江雨說完以後,霍清也跟著搭腔:“是啊,你也別叫我倆哥哥了,叫我霍清,叫他霍風吧。”

齊秋水被他們一個兩個弄得不知所措,只好茫然無助地看著江誠。江誠憐愛地樓住了她的肩膀,笑道:“你們別欺負她了,她都快被你們給弄糊塗了。”

“江雨,你怎麽吃得那麽快?我剝給你的五只大蝦,你全都吃完了?”霍清有點驚訝地看著不停咀嚼的江雨,憐愛地摸了摸她的腦袋,“飯都吃完了,我再去給你盛。”說完,拿起了江雨手中的飯碗。

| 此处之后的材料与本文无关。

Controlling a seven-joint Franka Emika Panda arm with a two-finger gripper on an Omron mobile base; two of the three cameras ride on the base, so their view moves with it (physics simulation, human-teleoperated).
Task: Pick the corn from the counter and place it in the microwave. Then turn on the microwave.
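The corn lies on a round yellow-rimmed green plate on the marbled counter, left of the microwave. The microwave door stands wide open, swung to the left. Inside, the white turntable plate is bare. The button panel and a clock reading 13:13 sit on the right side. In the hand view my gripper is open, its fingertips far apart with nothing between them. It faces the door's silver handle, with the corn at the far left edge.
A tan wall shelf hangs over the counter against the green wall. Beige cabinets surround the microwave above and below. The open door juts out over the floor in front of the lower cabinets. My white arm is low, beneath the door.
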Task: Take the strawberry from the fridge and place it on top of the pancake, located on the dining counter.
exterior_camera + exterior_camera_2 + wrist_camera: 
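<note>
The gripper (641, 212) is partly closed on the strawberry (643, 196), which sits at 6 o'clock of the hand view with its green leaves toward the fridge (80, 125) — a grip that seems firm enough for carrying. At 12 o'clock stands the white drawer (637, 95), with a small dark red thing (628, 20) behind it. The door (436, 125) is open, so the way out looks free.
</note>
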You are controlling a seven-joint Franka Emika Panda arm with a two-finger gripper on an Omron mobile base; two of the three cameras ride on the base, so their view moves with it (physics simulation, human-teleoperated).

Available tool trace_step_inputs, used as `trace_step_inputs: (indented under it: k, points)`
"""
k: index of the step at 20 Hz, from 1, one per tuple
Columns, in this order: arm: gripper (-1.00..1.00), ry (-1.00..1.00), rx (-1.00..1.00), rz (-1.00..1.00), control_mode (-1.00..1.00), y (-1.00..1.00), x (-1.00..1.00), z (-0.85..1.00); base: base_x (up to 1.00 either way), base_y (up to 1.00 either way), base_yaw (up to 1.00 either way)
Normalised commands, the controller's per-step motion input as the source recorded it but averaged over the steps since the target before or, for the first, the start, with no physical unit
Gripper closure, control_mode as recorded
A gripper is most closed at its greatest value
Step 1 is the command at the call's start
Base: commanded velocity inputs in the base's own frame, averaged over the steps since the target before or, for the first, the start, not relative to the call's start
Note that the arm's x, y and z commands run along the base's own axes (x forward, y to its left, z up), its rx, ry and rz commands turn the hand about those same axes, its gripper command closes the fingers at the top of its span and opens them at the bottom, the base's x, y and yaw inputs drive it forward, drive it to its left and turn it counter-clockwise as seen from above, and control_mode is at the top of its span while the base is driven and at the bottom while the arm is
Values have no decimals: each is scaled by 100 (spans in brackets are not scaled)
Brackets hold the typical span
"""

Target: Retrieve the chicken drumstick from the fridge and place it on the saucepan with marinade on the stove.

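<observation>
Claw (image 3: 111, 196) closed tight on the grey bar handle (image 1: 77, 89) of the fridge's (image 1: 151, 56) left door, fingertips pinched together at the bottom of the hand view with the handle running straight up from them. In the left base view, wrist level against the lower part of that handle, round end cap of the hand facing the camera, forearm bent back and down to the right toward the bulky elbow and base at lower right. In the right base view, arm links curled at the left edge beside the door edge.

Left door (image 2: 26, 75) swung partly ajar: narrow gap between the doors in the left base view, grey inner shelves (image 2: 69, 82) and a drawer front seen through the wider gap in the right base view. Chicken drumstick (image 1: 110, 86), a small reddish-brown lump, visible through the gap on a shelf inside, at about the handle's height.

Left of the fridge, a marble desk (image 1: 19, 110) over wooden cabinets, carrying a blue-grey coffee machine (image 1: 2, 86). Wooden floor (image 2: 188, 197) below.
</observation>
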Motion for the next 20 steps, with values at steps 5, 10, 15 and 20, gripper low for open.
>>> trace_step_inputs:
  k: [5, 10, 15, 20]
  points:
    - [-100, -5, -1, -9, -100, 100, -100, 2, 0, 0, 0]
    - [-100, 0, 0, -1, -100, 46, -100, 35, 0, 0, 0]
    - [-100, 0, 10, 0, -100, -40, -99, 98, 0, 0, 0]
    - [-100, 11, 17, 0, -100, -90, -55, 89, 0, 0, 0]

“嘶——”霍清一站起來,一直隱隱作痛的大腿突然發軟得幾乎站不住,幸好及時用手肘撐住了桌面才沒有摔倒。

“小心。”江雨趕緊扶住了他,“你坐好,我自己去添。”說完,她也站了起來。

“嗯——”江雨□□了一聲,膝蓋也頓時發軟,差點站不穩。

“小心。”這回輪到霍清扶住了她。

“你們這是怎麽了?”江誠蹙著眉頭,看著他倆。

“還不是因為大哥。”霍清不客氣地朝大哥瞪了一眼,“你讓我做五百個深蹲也就罷了,你怎麽連江雨都不放過?”

“風,這太過分了吧?”江誠皺起了眉頭,質問式地望著霍風。